### Task
Somewhere below, one line contains "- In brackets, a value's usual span" and a later line contains "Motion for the". Output those two lines and everything between them exactly, and nothing else.

### Dataset
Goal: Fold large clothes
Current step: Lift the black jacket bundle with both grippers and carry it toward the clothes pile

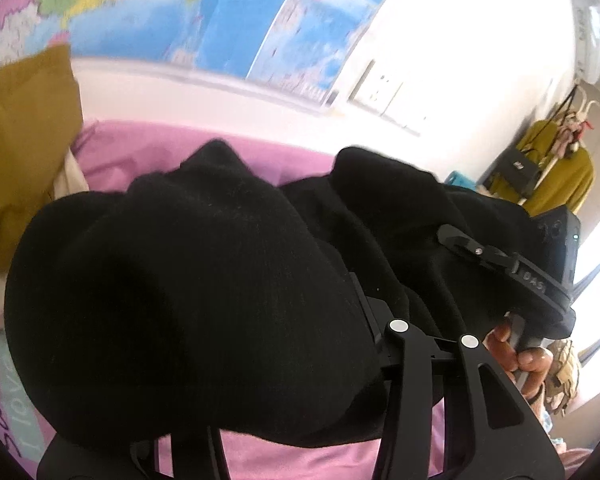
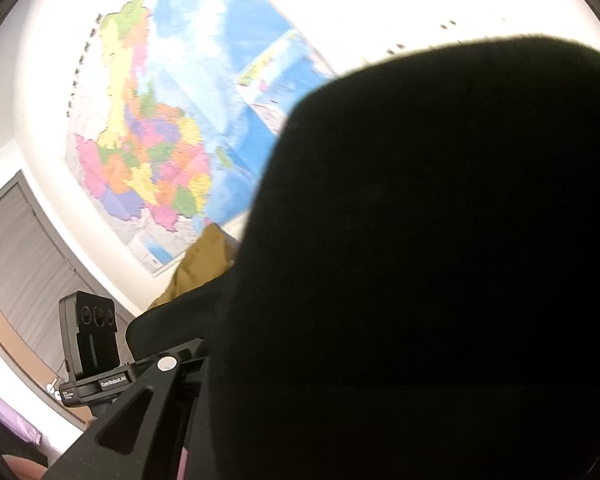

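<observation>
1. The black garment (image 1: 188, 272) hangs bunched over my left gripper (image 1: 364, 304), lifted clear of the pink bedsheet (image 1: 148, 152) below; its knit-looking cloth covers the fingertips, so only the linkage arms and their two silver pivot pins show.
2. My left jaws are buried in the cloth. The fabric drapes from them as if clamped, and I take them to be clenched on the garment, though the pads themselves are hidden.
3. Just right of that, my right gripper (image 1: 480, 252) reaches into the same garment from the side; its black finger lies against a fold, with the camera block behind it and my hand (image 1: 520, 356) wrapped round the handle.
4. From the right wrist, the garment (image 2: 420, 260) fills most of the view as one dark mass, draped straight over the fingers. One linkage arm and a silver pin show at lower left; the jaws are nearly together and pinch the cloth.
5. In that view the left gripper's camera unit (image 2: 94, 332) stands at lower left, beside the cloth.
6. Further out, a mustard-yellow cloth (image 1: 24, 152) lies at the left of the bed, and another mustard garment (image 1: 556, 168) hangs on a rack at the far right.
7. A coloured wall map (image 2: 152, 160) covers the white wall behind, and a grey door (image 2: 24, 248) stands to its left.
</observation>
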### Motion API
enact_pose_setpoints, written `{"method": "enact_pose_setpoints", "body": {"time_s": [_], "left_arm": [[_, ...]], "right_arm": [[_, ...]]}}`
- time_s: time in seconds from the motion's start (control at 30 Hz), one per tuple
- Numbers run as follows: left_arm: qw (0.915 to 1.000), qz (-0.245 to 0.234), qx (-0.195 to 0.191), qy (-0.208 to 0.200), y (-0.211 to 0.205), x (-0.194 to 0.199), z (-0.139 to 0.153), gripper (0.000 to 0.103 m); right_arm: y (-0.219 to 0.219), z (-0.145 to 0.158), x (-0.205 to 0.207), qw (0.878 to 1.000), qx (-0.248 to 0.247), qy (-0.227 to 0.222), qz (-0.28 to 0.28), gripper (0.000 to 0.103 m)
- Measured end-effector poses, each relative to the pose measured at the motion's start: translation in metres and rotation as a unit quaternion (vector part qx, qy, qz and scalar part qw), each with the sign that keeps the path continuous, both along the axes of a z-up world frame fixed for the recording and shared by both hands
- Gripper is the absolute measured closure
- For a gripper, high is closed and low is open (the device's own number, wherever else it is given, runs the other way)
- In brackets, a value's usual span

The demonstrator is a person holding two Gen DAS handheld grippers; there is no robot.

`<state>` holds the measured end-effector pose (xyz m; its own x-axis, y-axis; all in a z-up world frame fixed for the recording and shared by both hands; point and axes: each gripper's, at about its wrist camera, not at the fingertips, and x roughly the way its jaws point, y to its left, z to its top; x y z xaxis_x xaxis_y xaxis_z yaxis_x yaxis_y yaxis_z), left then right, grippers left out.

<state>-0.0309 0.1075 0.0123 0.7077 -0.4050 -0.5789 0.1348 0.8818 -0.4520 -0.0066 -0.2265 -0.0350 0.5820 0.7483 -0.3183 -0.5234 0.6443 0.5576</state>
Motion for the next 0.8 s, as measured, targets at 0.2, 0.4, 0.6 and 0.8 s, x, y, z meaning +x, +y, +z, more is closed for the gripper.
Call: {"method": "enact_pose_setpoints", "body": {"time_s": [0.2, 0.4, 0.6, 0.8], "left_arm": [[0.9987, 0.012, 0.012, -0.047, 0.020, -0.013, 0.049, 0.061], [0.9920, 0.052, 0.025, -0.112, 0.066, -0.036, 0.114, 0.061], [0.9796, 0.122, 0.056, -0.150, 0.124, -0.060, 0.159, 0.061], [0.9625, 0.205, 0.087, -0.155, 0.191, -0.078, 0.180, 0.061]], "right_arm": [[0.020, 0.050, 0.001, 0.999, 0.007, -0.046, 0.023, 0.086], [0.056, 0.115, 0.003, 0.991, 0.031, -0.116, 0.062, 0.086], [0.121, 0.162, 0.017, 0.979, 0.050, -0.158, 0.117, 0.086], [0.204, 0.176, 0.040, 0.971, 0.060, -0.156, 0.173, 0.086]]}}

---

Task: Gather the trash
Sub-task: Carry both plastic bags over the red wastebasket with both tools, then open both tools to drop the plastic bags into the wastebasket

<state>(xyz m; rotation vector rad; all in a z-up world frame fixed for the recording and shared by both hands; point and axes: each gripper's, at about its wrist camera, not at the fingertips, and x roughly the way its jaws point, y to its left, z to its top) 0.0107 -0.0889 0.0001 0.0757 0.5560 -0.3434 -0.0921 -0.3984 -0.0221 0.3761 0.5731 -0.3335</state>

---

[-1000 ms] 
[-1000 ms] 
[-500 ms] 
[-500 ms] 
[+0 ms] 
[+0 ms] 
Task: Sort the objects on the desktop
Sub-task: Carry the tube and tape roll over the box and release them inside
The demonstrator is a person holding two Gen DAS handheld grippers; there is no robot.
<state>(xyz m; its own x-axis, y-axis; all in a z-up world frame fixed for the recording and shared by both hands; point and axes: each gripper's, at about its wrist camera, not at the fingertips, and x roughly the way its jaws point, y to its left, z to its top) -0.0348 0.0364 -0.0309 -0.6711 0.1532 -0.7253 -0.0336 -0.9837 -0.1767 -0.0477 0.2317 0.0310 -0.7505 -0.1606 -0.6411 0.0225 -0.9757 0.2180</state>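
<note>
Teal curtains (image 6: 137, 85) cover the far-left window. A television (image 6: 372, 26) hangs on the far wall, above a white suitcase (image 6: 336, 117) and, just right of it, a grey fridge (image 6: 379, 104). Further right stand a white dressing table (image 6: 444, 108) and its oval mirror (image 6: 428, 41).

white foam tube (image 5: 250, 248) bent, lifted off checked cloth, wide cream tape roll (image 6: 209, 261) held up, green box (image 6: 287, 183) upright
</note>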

### Response for this exercise
- In brackets, a value's usual span

The demonstrator is a person holding two Gen DAS handheld grippers; there is no robot.

`<state>` holds the measured end-effector pose (xyz m; its own x-axis, y-axis; all in a z-up world frame fixed for the recording and shared by both hands; point and axes: each gripper's, at about its wrist camera, not at the fingertips, and x roughly the way its jaws point, y to its left, z to its top; x y z xaxis_x xaxis_y xaxis_z yaxis_x yaxis_y yaxis_z), left then right, grippers left out.

<state>-0.0309 0.1075 0.0123 0.7077 -0.4050 -0.5789 0.1348 0.8818 -0.4520 -0.0066 -0.2265 -0.0350 0.5820 0.7483 -0.3183 -0.5234 0.6443 0.5576</state>
Motion for the next 0.8 s, as measured, targets at 0.2, 0.4, 0.6 and 0.8 s, x, y, z meaning +x, +y, +z, more is closed for the gripper.

No further output is needed for this exercise.